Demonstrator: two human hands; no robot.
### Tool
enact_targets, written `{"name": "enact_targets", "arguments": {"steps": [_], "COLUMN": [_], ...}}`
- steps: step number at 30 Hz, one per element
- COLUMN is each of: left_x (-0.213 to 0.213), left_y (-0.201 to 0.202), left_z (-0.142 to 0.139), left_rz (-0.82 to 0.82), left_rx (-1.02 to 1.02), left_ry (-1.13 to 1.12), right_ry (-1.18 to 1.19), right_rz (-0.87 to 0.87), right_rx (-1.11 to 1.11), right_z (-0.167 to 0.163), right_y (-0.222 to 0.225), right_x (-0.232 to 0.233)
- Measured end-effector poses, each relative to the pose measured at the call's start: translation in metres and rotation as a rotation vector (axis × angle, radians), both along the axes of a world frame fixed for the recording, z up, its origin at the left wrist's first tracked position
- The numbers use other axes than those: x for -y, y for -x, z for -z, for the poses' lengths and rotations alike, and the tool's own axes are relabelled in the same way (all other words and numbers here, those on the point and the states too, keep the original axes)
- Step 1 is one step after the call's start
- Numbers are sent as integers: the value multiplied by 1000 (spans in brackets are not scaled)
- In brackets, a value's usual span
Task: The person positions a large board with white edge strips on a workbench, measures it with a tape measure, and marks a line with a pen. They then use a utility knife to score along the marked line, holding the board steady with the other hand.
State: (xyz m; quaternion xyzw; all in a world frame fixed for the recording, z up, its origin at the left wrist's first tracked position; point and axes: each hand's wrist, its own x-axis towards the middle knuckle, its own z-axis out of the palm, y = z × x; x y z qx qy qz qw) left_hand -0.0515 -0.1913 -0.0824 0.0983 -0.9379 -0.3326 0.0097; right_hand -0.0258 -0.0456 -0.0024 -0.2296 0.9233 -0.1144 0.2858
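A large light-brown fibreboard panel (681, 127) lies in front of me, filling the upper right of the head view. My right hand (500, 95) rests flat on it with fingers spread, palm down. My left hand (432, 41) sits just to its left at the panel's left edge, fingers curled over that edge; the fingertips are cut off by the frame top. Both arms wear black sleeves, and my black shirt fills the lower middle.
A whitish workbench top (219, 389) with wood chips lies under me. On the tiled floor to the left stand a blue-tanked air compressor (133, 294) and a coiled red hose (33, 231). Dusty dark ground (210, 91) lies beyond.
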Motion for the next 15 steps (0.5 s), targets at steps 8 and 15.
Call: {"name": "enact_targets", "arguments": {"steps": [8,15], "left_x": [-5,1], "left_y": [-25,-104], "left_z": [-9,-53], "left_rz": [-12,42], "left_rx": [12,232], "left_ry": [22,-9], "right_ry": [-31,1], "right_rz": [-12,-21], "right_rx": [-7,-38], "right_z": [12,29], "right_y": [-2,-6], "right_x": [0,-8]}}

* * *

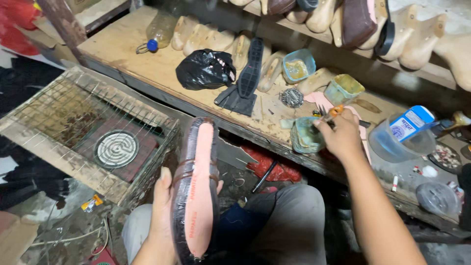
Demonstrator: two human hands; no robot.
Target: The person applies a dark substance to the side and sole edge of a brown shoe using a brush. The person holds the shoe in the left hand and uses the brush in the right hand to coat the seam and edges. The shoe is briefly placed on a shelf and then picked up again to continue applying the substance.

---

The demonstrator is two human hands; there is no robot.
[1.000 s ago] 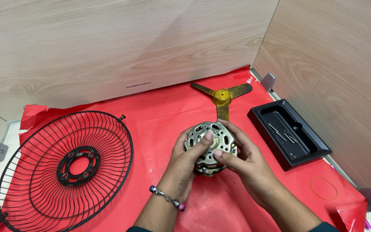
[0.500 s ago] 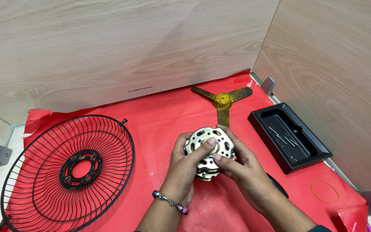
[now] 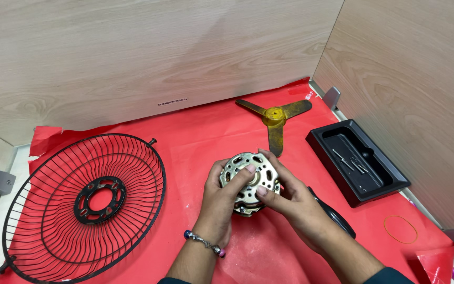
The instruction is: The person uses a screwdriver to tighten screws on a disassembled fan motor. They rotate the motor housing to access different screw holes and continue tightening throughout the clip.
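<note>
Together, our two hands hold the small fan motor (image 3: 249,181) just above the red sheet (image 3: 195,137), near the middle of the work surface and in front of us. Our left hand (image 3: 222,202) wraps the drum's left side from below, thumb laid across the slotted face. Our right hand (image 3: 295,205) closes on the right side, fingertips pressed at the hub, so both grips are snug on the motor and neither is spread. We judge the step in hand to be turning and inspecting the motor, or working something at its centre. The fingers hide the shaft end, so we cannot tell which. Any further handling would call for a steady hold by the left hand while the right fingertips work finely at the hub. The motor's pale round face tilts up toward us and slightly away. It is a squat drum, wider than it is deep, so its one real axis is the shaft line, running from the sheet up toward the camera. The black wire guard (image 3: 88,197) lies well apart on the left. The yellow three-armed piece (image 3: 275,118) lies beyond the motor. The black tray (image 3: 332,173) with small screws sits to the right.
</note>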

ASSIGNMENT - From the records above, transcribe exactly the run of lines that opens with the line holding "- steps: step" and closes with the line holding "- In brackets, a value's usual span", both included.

ANSWER TO THIS EXERCISE -
- steps: step number at 30 Hz, one per element
- COLUMN is each of: left_x (-0.213 to 0.213), left_y (-0.201 to 0.202), left_z (-0.142 to 0.139), left_rz (-0.82 to 0.82), left_rx (-1.02 to 1.02), left_ry (-1.13 to 1.12), right_ry (-1.18 to 1.19), right_rz (-0.87 to 0.87), right_rx (-1.11 to 1.11), right_z (-0.167 to 0.163), right_y (-0.222 to 0.225), right_x (-0.232 to 0.233)
- Measured end-effector poses, each relative to the pose measured at the call's start: translation in metres and rotation as a rotation vector (axis × angle, radians), both along the axes of a world frame fixed for the recording, z up, its origin at the left wrist's first tracked position
- The numbers use other axes than those: x for -y, y for -x, z for -z, for the poses' lengths and rotations alike, and the tool's own axes are relabelled in the same way (all other words and numbers here, those on the point and the states too, keep the original axes)
- Step 1 is one step after the call's start
- Numbers are sent as integers: the value multiplied by 1000 (spans in brackets are not scaled)
- In brackets, a value's usual span

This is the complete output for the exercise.